Cheer Up is the only studio album by Plexi, released on Sub Pop on October 8, 1996.

Overview
The packaging is an elaborate fold-out design, encased by a slide-off black external slipcase.  There are three large photos of band members preening in front of bathroom mirrors; there is also "BYE PLEXI & PALS (adios, amigos)" written on one of the mirrors with lipstick in guitarist Michael Barragan's handwriting. Though "Star Star" shares a title with a 1973 Rolling Stones song (the uncensored title of the Stones' song is actually "Starfucker"), it is not a cover. "Peel" and "Magnet" are re-recorded versions of songs from prior Plexi EPs.  "Peel" was given a radically different 2nd half with lyrics, instead of the instrumental noise coda called "He" with which it had previously ended. After a few minutes of reverb-heavy, hypnotic droning about how "she can't stand her hair, she can't stand her face," "Peel" now had a chorus of, "She was gonna swing/ She was gonna swing from her neckbone..." "Bunny" is a 2-minute ambient segue apparently based on a sampled loop of an orchestra, with sounds of explosions in the distance; it concludes with a muffled, echoing scream of "We're gonna die..."  Barragan handled the vocals on "56", a song said to be inspired by his love of numerology; the album's sleeve also had cryptic "23" artwork on it.
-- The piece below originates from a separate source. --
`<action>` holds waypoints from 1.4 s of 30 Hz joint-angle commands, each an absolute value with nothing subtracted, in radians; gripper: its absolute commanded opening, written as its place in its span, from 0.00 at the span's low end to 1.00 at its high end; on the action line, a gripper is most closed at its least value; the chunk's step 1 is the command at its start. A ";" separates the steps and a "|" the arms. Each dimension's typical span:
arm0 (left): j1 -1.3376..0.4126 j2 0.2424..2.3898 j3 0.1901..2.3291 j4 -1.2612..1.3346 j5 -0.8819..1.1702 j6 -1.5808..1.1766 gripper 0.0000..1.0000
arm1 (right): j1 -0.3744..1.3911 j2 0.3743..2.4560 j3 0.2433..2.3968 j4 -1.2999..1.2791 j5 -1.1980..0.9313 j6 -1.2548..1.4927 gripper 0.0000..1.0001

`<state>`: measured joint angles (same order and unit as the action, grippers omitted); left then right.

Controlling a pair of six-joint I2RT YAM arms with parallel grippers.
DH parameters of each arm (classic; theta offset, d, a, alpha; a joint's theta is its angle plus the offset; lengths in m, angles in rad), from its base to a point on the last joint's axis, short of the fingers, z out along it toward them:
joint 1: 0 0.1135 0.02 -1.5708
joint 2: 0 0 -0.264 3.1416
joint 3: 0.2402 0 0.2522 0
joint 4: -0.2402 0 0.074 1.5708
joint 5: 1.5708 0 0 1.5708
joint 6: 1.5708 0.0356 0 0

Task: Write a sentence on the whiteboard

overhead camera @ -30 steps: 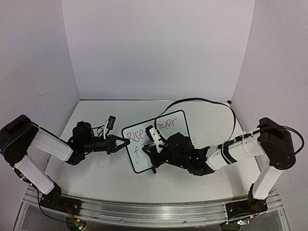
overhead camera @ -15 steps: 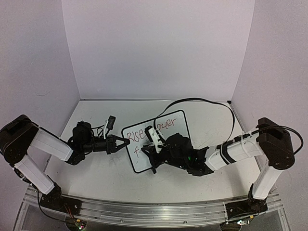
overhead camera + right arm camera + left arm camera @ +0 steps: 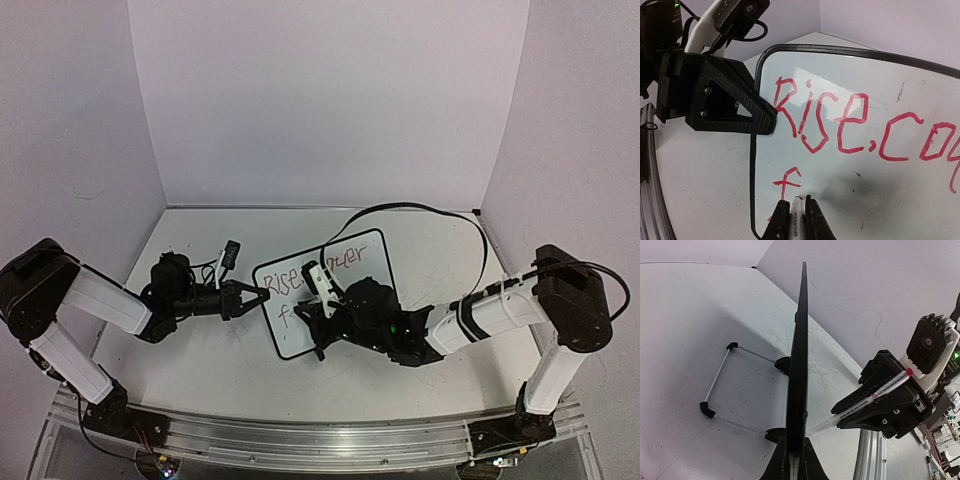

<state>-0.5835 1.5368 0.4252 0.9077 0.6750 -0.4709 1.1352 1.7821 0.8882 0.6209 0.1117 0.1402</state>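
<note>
Setting: white scuffed tabletop (image 3: 200, 370), pale lilac walls behind.
Whiteboard: the whiteboard (image 3: 290, 335) is propped on its stand at the table's centre.
Sentence: the sentence (image 3: 840, 120), in red, starts "Rise," and a lone "f" begins line two.
Left gripper: the left gripper (image 3: 255, 297) is clamped on the board's 9 o'clock edge.
Right gripper: the right gripper (image 3: 796, 215) is closed on a marker (image 3: 871, 396), whose tip sits just past the "f".
Advice: we judge light, even pressure best, stroking toward 3 o'clock while the left clamp braces the board.
</note>
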 commanded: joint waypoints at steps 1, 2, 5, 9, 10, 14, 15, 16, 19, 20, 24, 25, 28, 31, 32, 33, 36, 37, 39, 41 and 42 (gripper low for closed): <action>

In the liner notes, Barragan thanks the NHRA in the liner notes. The band as a whole thanks the L.A. Free Clinic, Dave Navarro, "and of course, the vagina."

Promotional copies came in a plain black sleeve with a photo of the band, and a removable mini foldout poster; the poster contained Plexi's discography to date, and a mostly false biography detailing their meeting at a Taoist retreat. (This in-joke is possibly continued via the band's publishing company, which was entitled Three Pious Egoists.)

Reissue, video, singles
Cheer Up was re-released on CD and cassette on July 29, 1997, as a joint release by Sub Pop/Lava/Atlantic (the vinyl LP version remains in print solely on Sub Pop). The "23" rune design on the CD itself was slightly changed in size and color, but overall, the packaging remained very faithful to the original design.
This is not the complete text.